Testing and Simulating Location
Testing location features can be challenging because physical movement is not always practical during development. Android and Android Studio provide tools to simulate location so you can verify behavior in predictable scenarios.
In the emulator you can send mock locations using the Extended Controls panel. You can manually enter coordinates or play routes from GPX or KML files. Your app receives these locations through the same fused provider calls, which lets you test routes, geofences, and movement based UI.
On physical devices you can enable a mock location app in developer options. You then create a simple test app or use dedicated tools that send synthetic locations. Your main app will read these as if they were real. This is helpful for debugging behavior in cities or areas you cannot physically visit.

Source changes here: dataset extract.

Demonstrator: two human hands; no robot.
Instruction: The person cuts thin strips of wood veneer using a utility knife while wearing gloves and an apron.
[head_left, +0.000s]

By combining real world testing, emulator routes, and mock data, you can validate that your app handles both smooth movement and edge cases like signal loss or abrupt jumps.
Summary
Location services on Android revolve around the Fused Location Provider, which merges multiple underlying technologies into a single API that balances accuracy and power. To use it correctly you configure appropriate permissions, choose between last known locations and continuous updates, and adjust accuracy and frequency to your actual needs.
Proper management of location callbacks and lifecycle prevents unnecessary battery drain, while careful handling of permissions and states protects user privacy and keeps your app compatible with modern platform requirements. With these foundations in place you are ready to explore more specific topics like using raw GPS data and integrating maps and geolocation features in later chapters.